▶ EXERCISE GOAL
The number of lines holding "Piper" is all you should give; count them in the records below.

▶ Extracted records
______
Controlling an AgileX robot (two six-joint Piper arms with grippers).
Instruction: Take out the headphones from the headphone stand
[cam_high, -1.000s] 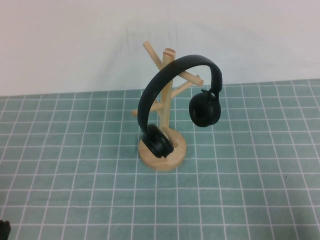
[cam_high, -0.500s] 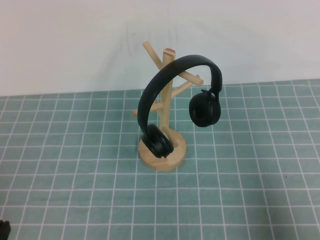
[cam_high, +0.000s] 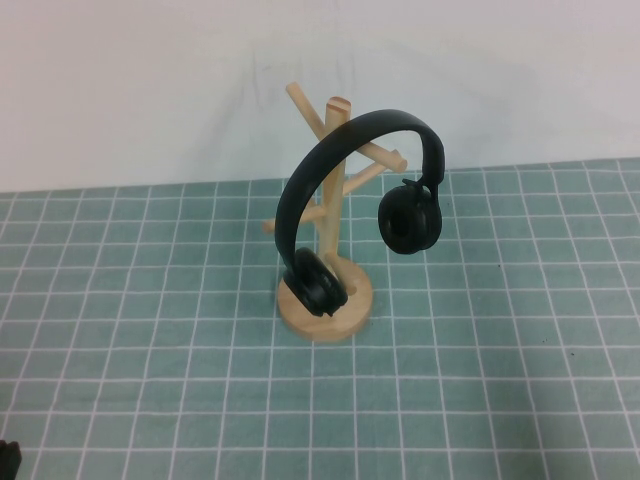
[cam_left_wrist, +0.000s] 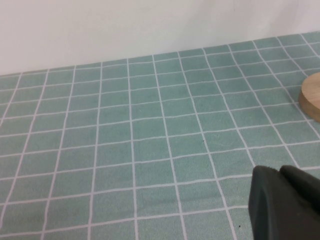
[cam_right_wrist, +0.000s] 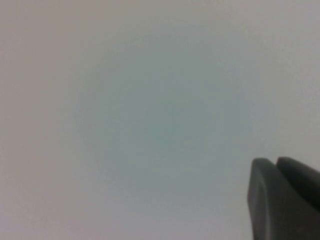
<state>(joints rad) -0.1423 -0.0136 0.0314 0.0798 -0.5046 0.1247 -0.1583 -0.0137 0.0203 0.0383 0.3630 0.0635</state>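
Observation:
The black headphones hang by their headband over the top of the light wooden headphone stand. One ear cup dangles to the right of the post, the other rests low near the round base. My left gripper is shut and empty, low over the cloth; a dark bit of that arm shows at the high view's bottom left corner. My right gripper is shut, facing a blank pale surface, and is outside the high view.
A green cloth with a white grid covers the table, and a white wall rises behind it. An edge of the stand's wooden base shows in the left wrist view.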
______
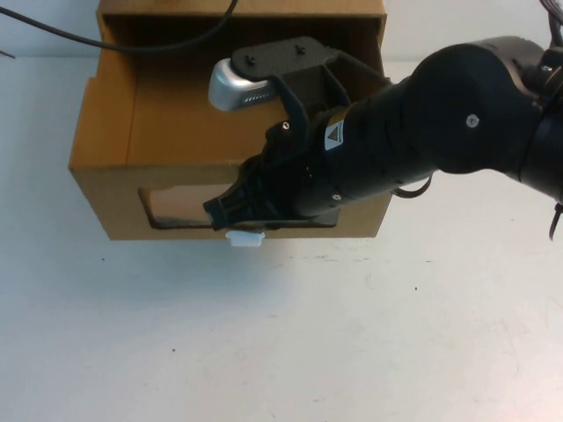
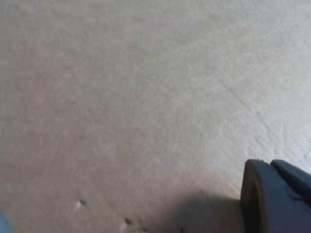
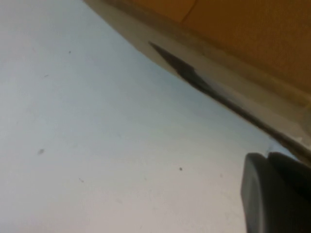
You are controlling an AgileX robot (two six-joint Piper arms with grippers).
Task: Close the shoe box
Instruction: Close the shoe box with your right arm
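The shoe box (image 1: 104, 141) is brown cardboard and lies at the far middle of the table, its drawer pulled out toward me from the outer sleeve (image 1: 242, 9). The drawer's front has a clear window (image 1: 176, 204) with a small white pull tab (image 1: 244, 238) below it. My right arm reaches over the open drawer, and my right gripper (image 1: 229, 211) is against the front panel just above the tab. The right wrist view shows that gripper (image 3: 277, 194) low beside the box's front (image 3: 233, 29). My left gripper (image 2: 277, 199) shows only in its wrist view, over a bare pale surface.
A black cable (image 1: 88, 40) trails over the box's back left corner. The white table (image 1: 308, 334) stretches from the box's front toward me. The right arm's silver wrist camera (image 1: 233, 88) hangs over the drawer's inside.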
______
▶ YOUR SOLUTION
2